--- GIVEN INFORMATION ---
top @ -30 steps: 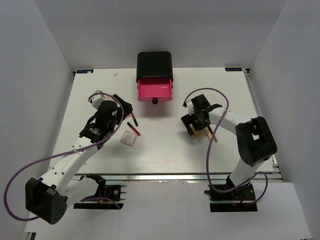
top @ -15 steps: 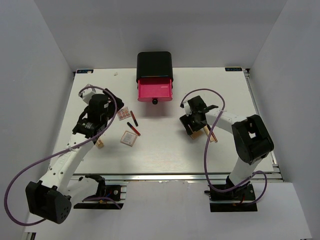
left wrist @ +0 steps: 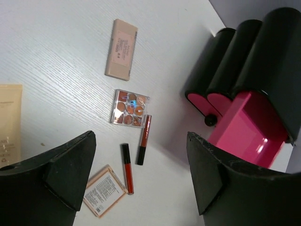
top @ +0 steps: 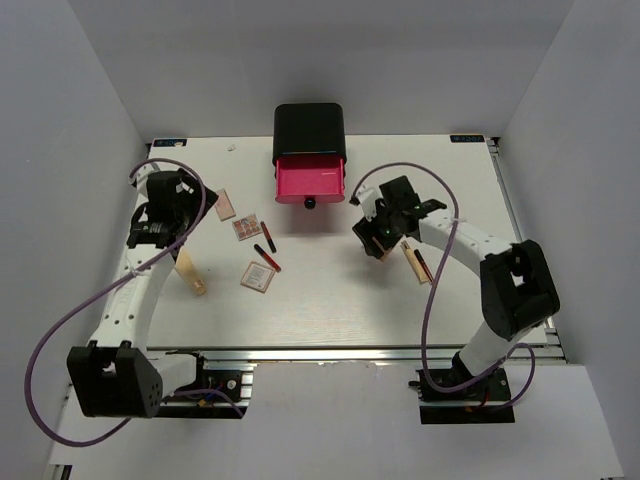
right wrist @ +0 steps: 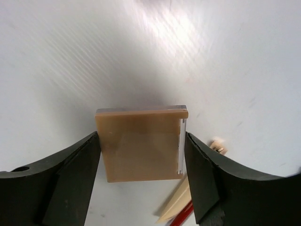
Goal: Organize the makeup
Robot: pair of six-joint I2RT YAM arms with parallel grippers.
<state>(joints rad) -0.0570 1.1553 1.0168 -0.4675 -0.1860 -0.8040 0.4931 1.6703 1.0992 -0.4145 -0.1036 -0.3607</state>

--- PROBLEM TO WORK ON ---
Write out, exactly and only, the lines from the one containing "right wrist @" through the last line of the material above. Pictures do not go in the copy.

--- SOLUTION TO THE EXERCISE ---
right wrist @ +0 steps: 
Goal: Organize the makeup
Robot: pair of six-joint I2RT YAM arms with parallel grippers.
<state>(joints rad) -0.0570 1.1553 1.0168 -0.4675 -0.1860 -0.8040 0.4931 1.6703 1.0992 -0.4145 -0.1036 -0.3607</state>

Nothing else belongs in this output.